What is expected -
Please restate word for word the lines from the top of the entries through the line that contains "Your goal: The", and do not include any pictures.

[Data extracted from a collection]
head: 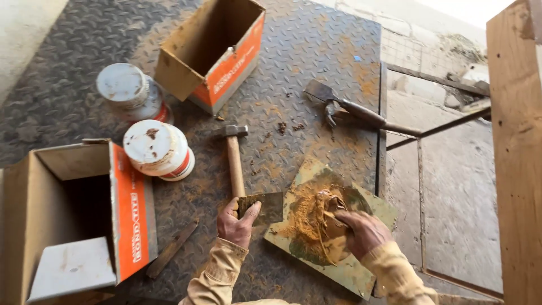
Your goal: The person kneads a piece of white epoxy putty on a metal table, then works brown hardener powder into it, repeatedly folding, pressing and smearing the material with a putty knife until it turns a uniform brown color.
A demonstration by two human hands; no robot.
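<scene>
**Putty knife and filler on the mixing board**

Putty knife, flat rusty metal blade (261, 208), sits in the left hand (237, 223); fingers pinching blade near its lower corner, thumb on top. Right hand (361, 230) closed w/ fingers pressed together around a second, smaller scraper (330, 217), its tip buried in a mound of orange-brown filler paste (309, 217). Paste lies on a worn greenish square board (361, 277), just right of the left fingers, on a steel chequer-plate floor (316, 56).

Wooden-handled hammer (234, 158) lies just above the left fingers, handle end nearly touching the blade. Two white plastic tubs w/ lids (159, 149) further left; orange-and-brown cardboard boxes (217, 51) beyond, open.

Risks, as I judge: the left-hand pinch is shallow, so blade could twist or slip if loaded. Paste sits near board's left edge; a hard scrape toward the left fingers may push it onto the floor. Hammer handle is close enough to get smeared.
</scene>
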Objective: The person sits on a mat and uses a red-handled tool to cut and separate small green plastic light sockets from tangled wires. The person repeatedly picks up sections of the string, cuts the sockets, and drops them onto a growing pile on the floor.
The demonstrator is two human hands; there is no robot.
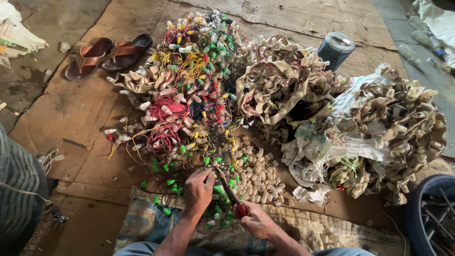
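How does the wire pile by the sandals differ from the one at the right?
The left wire pile shows red, yellow and green wires with coloured caps; the right pile is nearly all beige. White sacking lies tangled in the right pile, not the left. Both lie heaped on the floor.

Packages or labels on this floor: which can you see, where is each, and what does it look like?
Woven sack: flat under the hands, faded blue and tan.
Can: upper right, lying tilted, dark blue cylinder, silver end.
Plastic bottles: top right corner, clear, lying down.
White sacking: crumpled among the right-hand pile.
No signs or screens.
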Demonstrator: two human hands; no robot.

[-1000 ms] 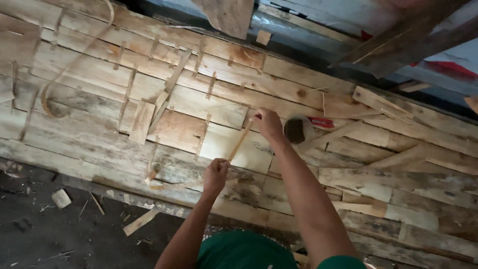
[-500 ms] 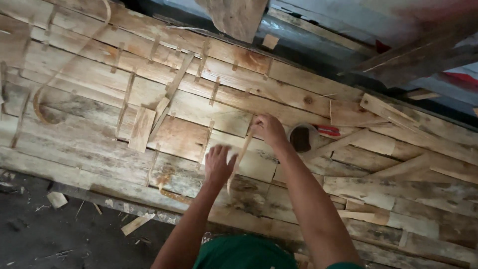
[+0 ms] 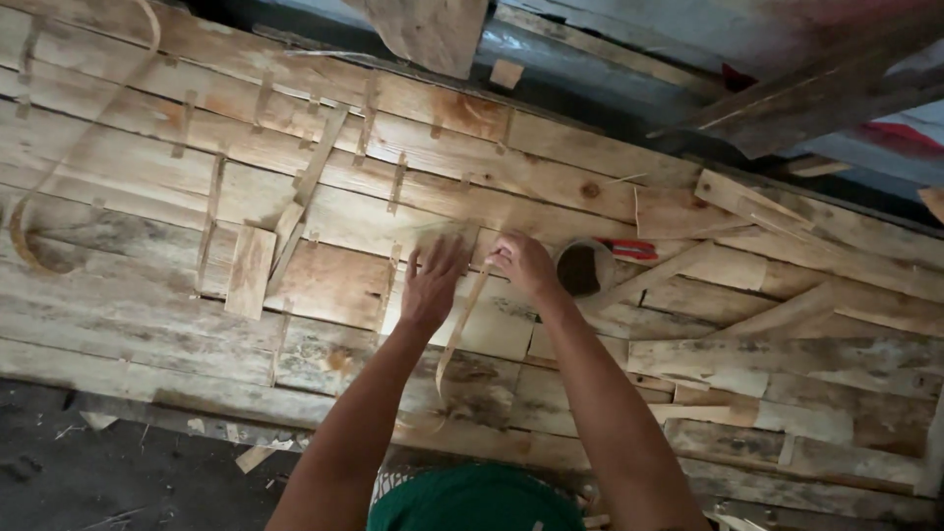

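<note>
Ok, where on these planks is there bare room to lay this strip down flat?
Bare planks lie left of the short board, along the near edge. Another free patch sits below the round container, right of the right hand. It is crowded around the left hand, the thin strip and the offcuts at right.

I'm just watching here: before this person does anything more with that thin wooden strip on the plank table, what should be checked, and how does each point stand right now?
1. Right hand has the thin wooden strip by its upper end: ok, the fingers are closed on it.
2. Left hand free to help: ok, spread open beside the strip; whether it touches the planks, cannot tell.
3. Strip whole, not split: cannot tell, it is blurred.
4. Lower end of the strip free: ok, it hangs over the plank table with nothing on it.
5. Round dark container out of the way: not ok, it sits right beside the right hand.
6. Loose offcuts away from the hands: ok.
</note>
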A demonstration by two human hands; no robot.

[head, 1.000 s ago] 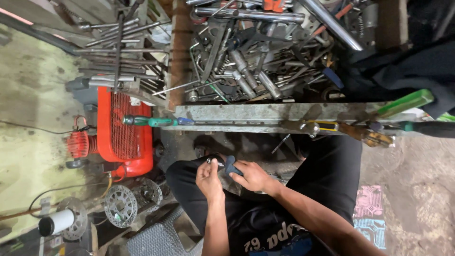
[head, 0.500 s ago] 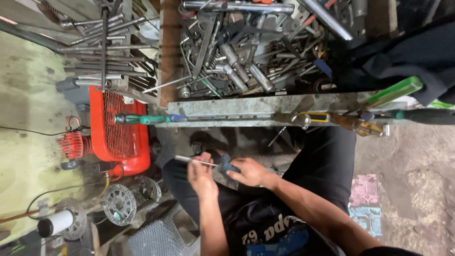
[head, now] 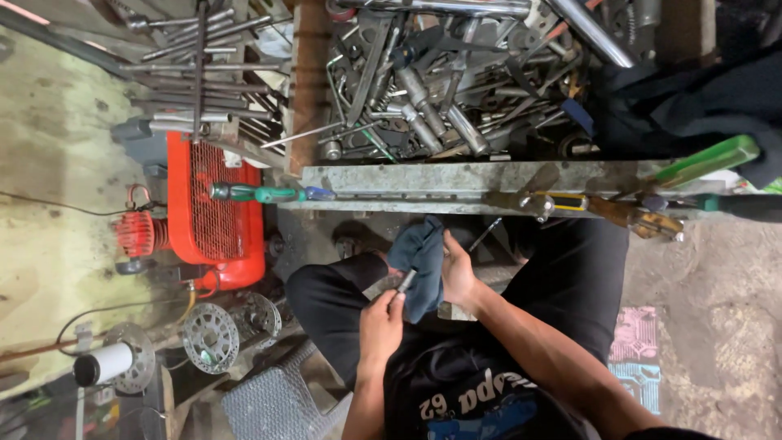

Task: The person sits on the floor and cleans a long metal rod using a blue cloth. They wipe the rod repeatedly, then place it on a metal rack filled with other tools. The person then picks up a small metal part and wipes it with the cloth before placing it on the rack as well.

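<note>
My left hand (head: 381, 316) pinches the near end of a short metal rod (head: 405, 282) over my lap. My right hand (head: 458, 273) is closed on a dark blue rag (head: 419, 254), which wraps around the far end of the rod. Both hands sit close together above my black trousers, just below the edge of a grey metal shelf (head: 423, 178).
A green-handled screwdriver (head: 259, 194), a yellow-handled tool (head: 562, 202) and a green-handled tool (head: 707, 160) rest along the shelf. Behind it lies a heap of wrenches and sockets (head: 423, 90). An orange compressor (head: 213, 210), brake discs (head: 210, 336) and a white spool (head: 103, 363) stand at left.
The rag has come up and spread over the rod's end, where before it was bunched small in my right hand. My left hand slid a little lower on the rod.
</note>
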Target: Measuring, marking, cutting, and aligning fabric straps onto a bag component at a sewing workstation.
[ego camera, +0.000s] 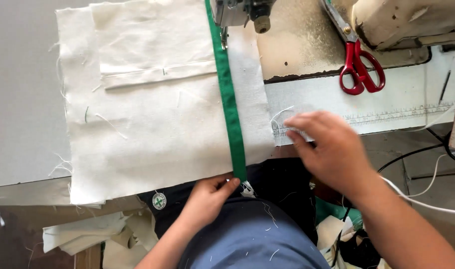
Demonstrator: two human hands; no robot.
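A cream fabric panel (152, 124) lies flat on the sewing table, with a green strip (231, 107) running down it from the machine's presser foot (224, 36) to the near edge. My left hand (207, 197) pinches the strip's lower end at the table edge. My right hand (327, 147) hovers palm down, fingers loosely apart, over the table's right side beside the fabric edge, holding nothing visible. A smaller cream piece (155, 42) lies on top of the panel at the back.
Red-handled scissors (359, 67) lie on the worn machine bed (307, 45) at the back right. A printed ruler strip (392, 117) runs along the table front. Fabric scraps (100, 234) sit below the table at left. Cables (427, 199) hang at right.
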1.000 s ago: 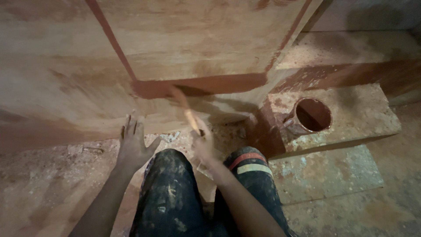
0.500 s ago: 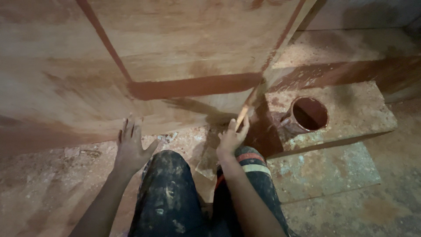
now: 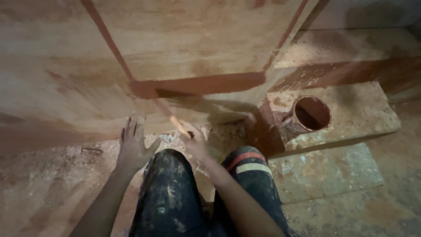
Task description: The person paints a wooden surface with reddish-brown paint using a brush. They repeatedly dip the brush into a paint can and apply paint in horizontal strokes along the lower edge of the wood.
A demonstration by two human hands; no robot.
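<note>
Wood panel (image 3: 184,39) faces me; my right hand (image 3: 195,145) grips the brush (image 3: 169,112), swung back from the cup (image 3: 309,115) onto the red band; left hand (image 3: 131,147) open on floor (image 3: 44,193).

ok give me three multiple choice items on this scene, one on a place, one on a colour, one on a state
1. Where is the cup?
A. on a stone block right of the knees
B. in the left hand
C. on the person's lap

2. What colour is the painted band on the wall?
A. blue
B. reddish brown
C. green

3. How is the left hand?
A. closed round a brush
B. open, fingers spread, flat on the surface
C. inside the cup

Answers:
1 A, the cup stands on the block at right.
2 B, the band is reddish brown against the paler wall.
3 B, the left hand lies spread and empty; the right hand holds the brush.
</note>
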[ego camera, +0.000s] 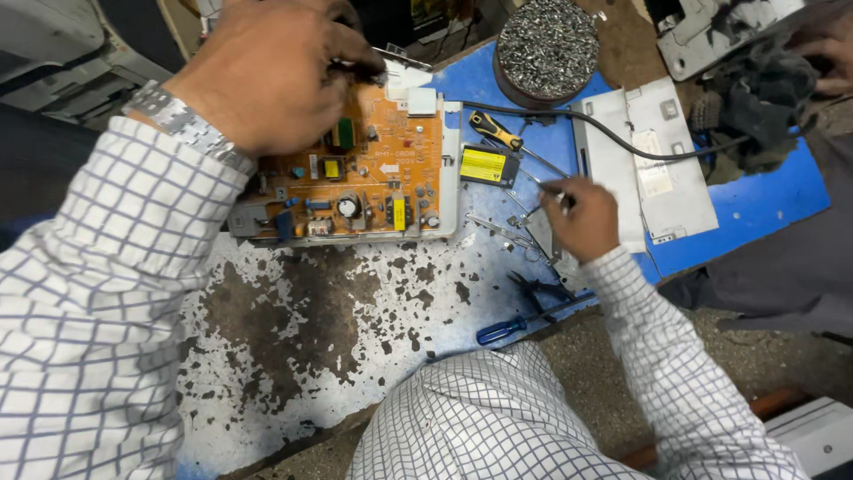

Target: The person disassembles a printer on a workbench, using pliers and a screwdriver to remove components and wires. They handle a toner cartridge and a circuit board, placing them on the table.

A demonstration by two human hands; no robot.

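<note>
An orange circuit board (382, 173) in a grey metal frame lies on the worn blue and white table (355, 311). My left hand (267, 71) rests on the board's far left corner, fingers closed around its edge or a part there. My right hand (582, 218) is to the right of the board, fingers pinched on a thin metal tool or small part; I cannot tell which. A black and yellow screwdriver (494, 131) and a black module with a yellow label (485, 165) lie between the two hands.
A round tub of small screws (546, 44) stands at the back. A white metal cover plate (653, 164) with a black cable (613, 138) lies right. A blue screwdriver (506, 329) and pliers (538, 289) sit near the front edge. Another person's hand (826, 62) holds a dark cloth far right.
</note>
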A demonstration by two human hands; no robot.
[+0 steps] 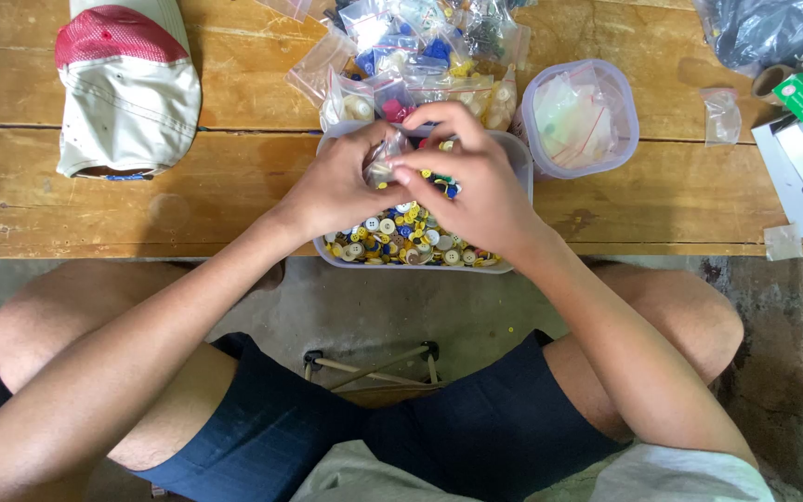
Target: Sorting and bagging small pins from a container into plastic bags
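- The left hand [332, 191] pinches a small clear bag [385, 158] over the tub of buttons [411, 237] on the table [234, 186].
- The bag looks light, floppy and slippery; hold its top edge.
- The right hand [476, 191] seems to pinch it too.

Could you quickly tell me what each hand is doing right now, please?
Left hand: closed on a small clear plastic zip bag.
Right hand: fingertips pinching the same bag, above the clear tub of mixed coloured buttons.

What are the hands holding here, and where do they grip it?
Both hands pinch a small clear plastic bag above the button tray: left hand at its side, right hand at its top edge.
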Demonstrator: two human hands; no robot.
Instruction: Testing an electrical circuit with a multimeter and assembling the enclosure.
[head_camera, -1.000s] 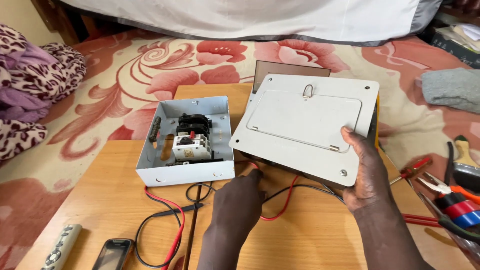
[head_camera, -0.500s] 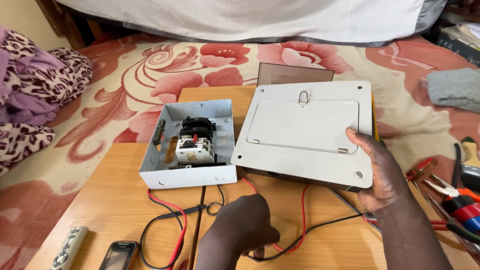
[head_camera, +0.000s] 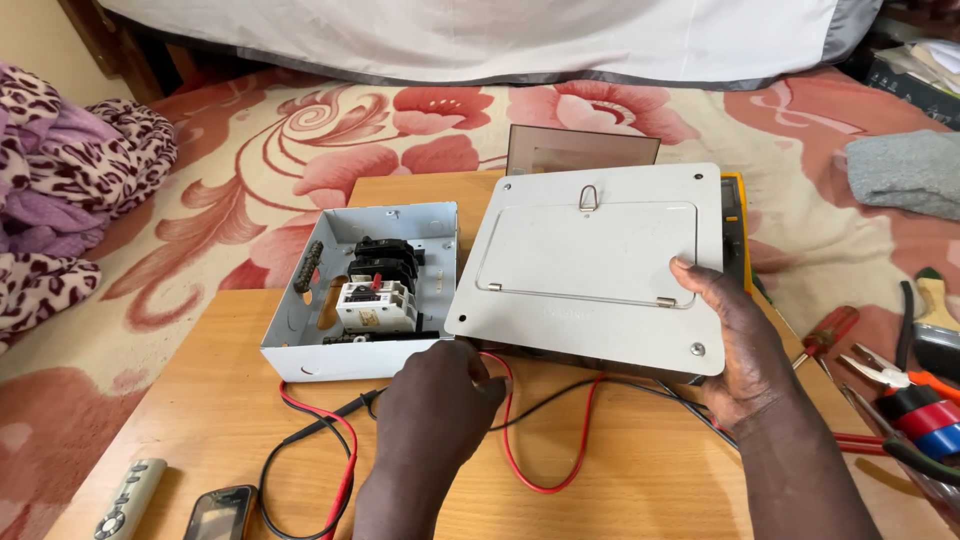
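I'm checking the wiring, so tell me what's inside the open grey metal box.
Inside the open metal box sit a black breaker above a white switch unit, with a dark terminal strip on the left wall. Whatever lies behind them is hidden.

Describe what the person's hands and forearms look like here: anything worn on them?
Both are bare. The left hand and right hand wear no gloves, and no rings, watch or bracelet show. Both forearms are uncovered as far as the bottom edge of the picture, with no sleeve, strap or marking in view.
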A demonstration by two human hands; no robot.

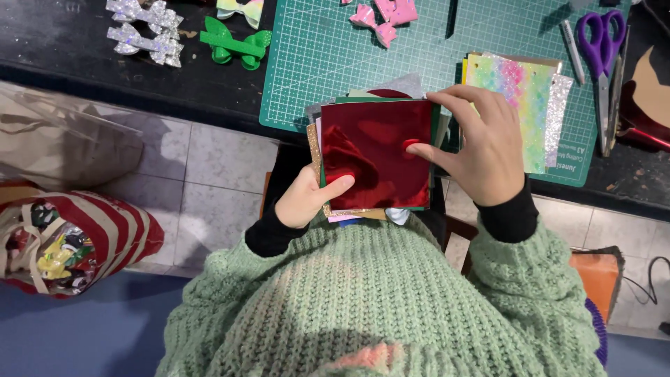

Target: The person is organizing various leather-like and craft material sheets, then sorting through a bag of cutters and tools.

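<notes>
— Green knitted sleeves (pixel 391 293) fill the bottom; what sits past them?
— Both hands grasp a stack of craft sheets (pixel 373 157), shiny red one on top, at the near edge of the green cutting mat (pixel 335 56).
— How?
— Left hand (pixel 307 199) grips the stack's lower corner, thumb on top; right hand (pixel 481 143) pinches its right edge.
— Elsewhere?
— Purple scissors (pixel 601 42) lie on the mat's right side; green bow (pixel 234 43) lies left of the mat.

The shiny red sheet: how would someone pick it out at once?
Start at the green cutting mat on the dark table. At its near edge, both hands hold a stack of craft sheets. The shiny red foil square sheet lies on top, mirror-glossy, unlike the glitter and pastel sheets beneath.
</notes>
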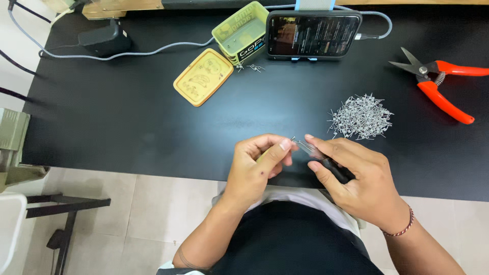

Exercise solution -
head: 
Your goal: The person kneads a piece of white epoxy putty on a metal table, then works brown hardener powder into it, repeatedly folding, pressing and smearing the material with a putty knife until it turns a uniform brown color.

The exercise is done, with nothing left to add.